Work item: Look through the data below for the line with "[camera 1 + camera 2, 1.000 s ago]" and the line with "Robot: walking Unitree", then transcribe exactly from the first through the second, leaving out all pictures.

Supplied entries:
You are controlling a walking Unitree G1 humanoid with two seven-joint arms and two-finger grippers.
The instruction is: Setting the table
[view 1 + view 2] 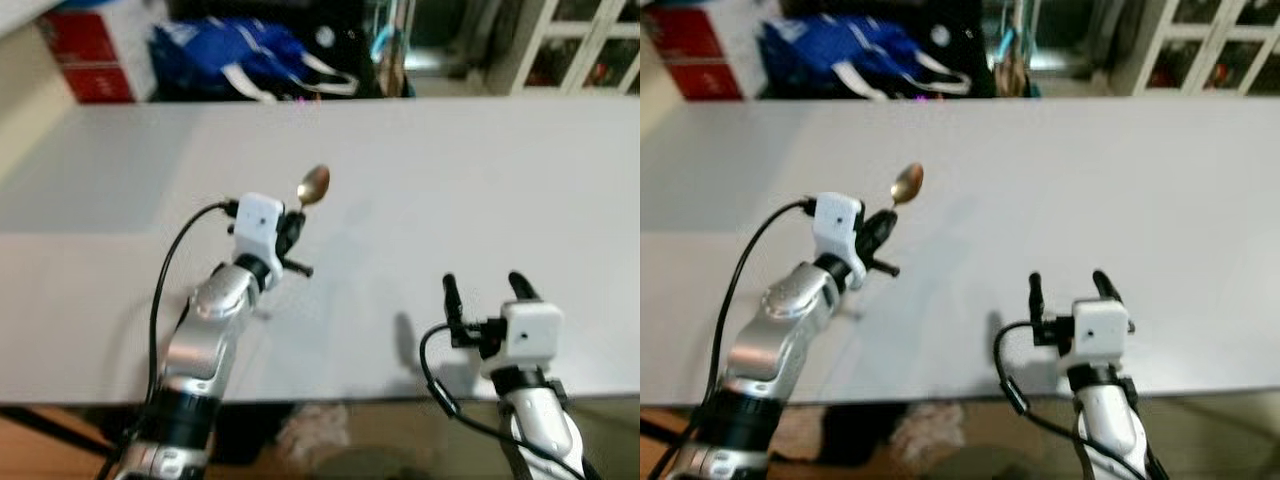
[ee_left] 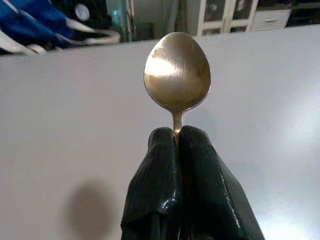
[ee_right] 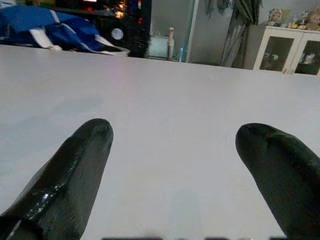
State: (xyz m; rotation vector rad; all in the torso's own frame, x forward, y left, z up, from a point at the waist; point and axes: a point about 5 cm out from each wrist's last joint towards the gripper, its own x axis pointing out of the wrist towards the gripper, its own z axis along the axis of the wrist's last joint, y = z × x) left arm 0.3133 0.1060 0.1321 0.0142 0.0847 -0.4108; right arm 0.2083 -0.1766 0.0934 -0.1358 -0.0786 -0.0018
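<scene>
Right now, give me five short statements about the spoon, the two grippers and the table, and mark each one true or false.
1. The left gripper is shut on the spoon. True.
2. The spoon's bowl points down at the table. False: the bowl rises above the fingertips, which pinch the handle just below it.
3. The right gripper holds a fork. False: its fingers are spread apart with nothing between them.
4. The right gripper is over the table's near edge. True.
5. A blue bag lies beyond the table's far edge. True.
</scene>
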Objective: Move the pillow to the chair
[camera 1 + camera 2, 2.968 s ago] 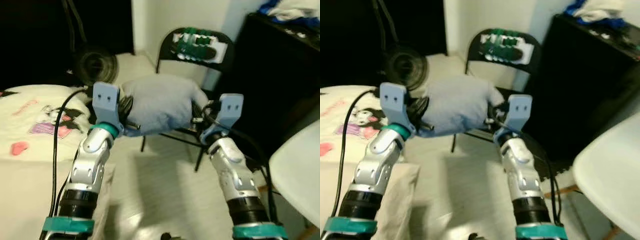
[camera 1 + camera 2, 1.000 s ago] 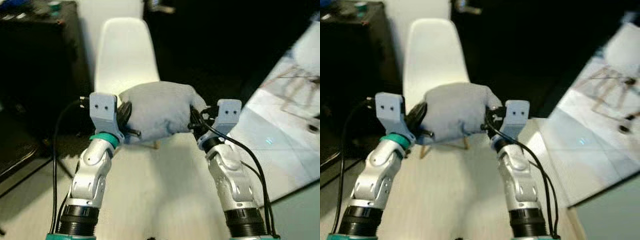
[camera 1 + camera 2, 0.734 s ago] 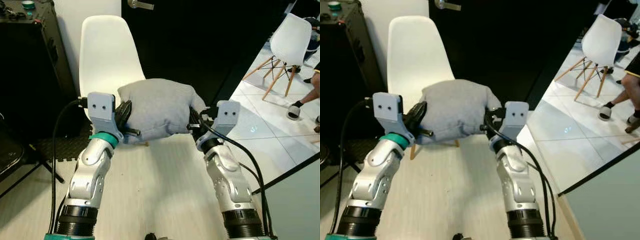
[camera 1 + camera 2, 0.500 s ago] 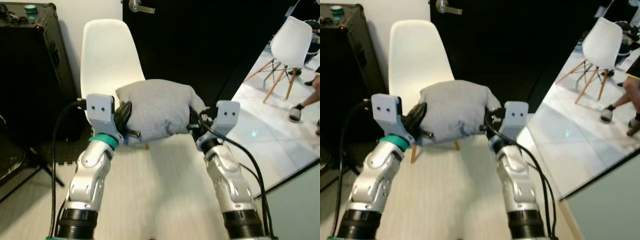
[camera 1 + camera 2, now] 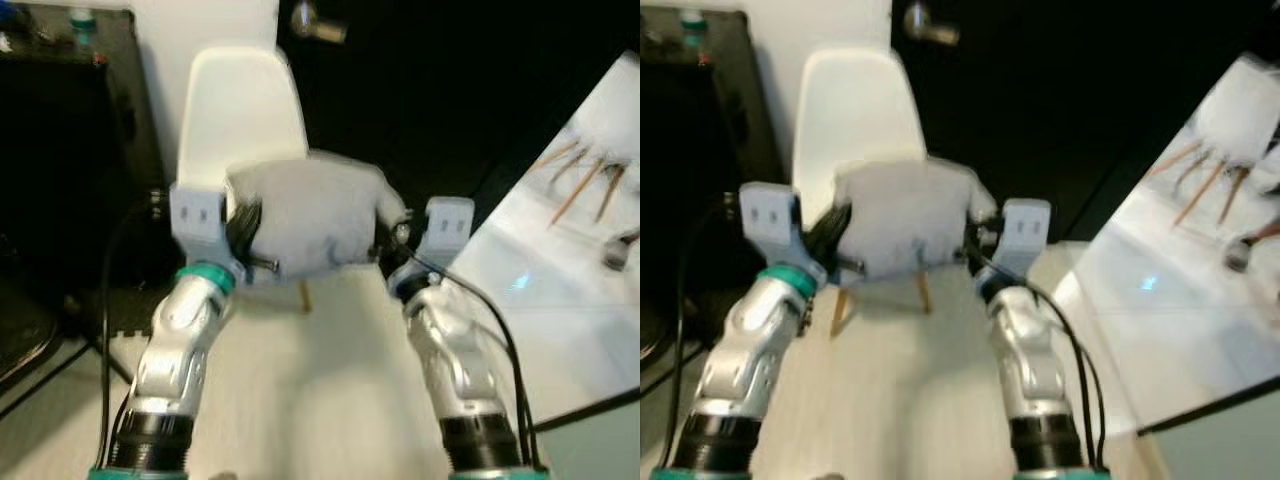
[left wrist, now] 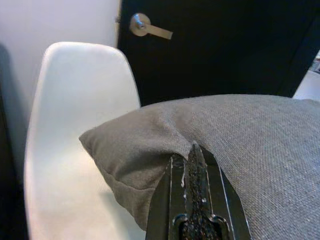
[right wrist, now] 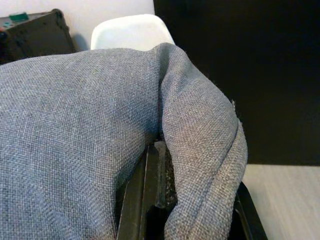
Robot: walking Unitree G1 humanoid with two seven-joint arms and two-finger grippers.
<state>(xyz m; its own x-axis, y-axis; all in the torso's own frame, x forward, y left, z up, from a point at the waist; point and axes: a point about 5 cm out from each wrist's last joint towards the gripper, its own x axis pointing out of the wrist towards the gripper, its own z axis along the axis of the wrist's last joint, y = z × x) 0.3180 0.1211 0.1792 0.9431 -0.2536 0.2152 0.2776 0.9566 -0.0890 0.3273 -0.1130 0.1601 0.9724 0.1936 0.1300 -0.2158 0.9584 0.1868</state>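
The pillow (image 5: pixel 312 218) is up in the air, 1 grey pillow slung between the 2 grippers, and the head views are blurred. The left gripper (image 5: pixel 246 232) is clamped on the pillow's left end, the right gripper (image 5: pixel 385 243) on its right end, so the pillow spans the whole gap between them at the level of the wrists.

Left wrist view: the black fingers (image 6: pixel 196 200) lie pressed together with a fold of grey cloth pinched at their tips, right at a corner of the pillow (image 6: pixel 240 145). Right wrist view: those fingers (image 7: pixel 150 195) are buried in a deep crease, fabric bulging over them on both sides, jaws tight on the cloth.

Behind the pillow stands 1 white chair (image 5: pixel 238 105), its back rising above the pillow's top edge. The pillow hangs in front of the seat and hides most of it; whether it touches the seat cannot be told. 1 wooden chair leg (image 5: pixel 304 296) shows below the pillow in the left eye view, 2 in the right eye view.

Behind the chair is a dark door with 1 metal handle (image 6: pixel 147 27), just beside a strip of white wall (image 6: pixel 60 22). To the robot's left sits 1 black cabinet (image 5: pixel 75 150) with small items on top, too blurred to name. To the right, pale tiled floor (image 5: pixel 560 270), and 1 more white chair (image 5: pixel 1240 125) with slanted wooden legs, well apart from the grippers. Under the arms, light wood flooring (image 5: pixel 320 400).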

Expected answer:
[camera 1 + camera 2, 1.000 s ago] 
[camera 1 + camera 2, 0.734 s ago] 
[camera 1 + camera 2, 0.500 s ago] 
[camera 1 + camera 2, now] 
[left wrist, now] 
[right wrist, now] 
Robot: walking Unitree G1 humanoid with two seven-joint arms and two-finger grippers.

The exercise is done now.